WHAT NEEDS TO BE DONE
Word for word, reproduce the data that follows.

RECORDED INFORMATION

****************

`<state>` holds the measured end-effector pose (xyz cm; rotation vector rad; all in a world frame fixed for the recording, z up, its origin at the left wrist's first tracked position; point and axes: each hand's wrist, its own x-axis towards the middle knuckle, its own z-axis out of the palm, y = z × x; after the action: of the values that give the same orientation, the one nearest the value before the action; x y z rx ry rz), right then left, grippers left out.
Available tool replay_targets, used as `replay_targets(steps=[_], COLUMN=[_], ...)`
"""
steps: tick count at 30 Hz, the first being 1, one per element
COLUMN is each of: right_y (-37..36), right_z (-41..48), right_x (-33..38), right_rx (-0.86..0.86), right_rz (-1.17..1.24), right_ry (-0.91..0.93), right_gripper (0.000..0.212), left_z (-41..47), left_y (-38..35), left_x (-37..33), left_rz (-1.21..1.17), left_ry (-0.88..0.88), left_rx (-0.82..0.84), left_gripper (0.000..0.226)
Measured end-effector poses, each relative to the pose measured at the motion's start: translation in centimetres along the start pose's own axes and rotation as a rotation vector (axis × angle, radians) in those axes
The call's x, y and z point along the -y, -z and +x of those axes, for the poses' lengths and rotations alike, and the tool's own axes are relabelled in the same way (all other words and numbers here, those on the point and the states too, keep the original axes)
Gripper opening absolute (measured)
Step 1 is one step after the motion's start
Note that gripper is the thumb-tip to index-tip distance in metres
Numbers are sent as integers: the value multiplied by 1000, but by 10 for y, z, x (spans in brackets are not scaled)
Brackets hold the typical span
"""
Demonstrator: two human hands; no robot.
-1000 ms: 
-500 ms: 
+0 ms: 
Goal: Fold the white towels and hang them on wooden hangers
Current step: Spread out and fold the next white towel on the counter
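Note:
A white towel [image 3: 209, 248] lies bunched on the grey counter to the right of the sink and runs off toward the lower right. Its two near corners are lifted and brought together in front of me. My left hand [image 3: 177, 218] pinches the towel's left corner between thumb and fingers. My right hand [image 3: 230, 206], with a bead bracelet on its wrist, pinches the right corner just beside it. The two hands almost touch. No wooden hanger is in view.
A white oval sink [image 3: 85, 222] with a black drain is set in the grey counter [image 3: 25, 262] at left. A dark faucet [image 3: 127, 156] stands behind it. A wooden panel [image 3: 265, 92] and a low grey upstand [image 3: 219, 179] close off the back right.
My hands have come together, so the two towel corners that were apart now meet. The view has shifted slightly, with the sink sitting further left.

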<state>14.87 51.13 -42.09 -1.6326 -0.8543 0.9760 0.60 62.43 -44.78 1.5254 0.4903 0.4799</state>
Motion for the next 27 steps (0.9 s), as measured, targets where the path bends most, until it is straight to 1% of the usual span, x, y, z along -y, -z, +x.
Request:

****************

SOLUTION BELOW
`<state>` holds the measured end-effector pose (xyz cm; rotation vector rad; all in a world frame fixed for the recording, z up, its origin at the left wrist's first tracked position; point and axes: each hand's wrist, its own x-axis towards the middle knuckle, its own z-axis out of the palm, y = z × x; after the action: of the values that give the same orientation, the one nearest the value before the action; x y z rx ry rz), right then left, grippers left out.
Available tool replay_targets, used as `replay_targets(steps=[_], COLUMN=[_], ...)`
"""
steps: tick count at 30 Hz, the first being 1, one per element
COLUMN is each of: right_y (-37..36), right_z (-41..48), right_x (-33..38), right_rx (-0.86..0.86), right_rz (-1.17..1.24), right_ry (-0.91..0.93), right_gripper (0.000..0.212), left_z (-41..47), left_y (-38..35), left_x (-37..33), left_rz (-1.21..1.17), left_ry (-0.88..0.88), left_rx (-0.82..0.84), left_gripper (0.000..0.226)
Measured end-effector poses, each relative to the pose measured at the motion's start: translation in centimetres along the start pose's own axes and rotation as a rotation vector (axis × angle, radians) in those axes
The call's x, y and z point along the -y, -z and +x of those axes, for the poses' lengths and rotations alike, and the tool's own axes are relabelled in the same way (all other words and numbers here, those on the point and the states too, keep the original axes)
Gripper opening absolute (measured)
Step 1 is one step after the motion's start
Note that gripper is the thumb-tip to index-tip distance in metres
Numbers are sent as integers: the value multiplied by 1000, but by 10 for y, z, x (spans in brackets are not scaled)
Brackets hold the typical span
"""
Demonstrator: two human hands; no robot.
-1000 ms: 
-500 ms: 
+0 ms: 
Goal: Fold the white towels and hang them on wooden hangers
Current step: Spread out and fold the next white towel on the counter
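Note:
A white towel [image 3: 209, 248] lies bunched on the grey counter to the right of the sink and runs off toward the lower right. Its two near corners are lifted and brought together in front of me. My left hand [image 3: 177, 218] pinches the towel's left corner between thumb and fingers. My right hand [image 3: 230, 206], with a bead bracelet on its wrist, pinches the right corner just beside it. The two hands almost touch. No wooden hanger is in view.
A white oval sink [image 3: 85, 222] with a black drain is set in the grey counter [image 3: 25, 262] at left. A dark faucet [image 3: 127, 156] stands behind it. A wooden panel [image 3: 265, 92] and a low grey upstand [image 3: 219, 179] close off the back right.
My hands have come together, so the two towel corners that were apart now meet. The view has shifted slightly, with the sink sitting further left.
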
<state>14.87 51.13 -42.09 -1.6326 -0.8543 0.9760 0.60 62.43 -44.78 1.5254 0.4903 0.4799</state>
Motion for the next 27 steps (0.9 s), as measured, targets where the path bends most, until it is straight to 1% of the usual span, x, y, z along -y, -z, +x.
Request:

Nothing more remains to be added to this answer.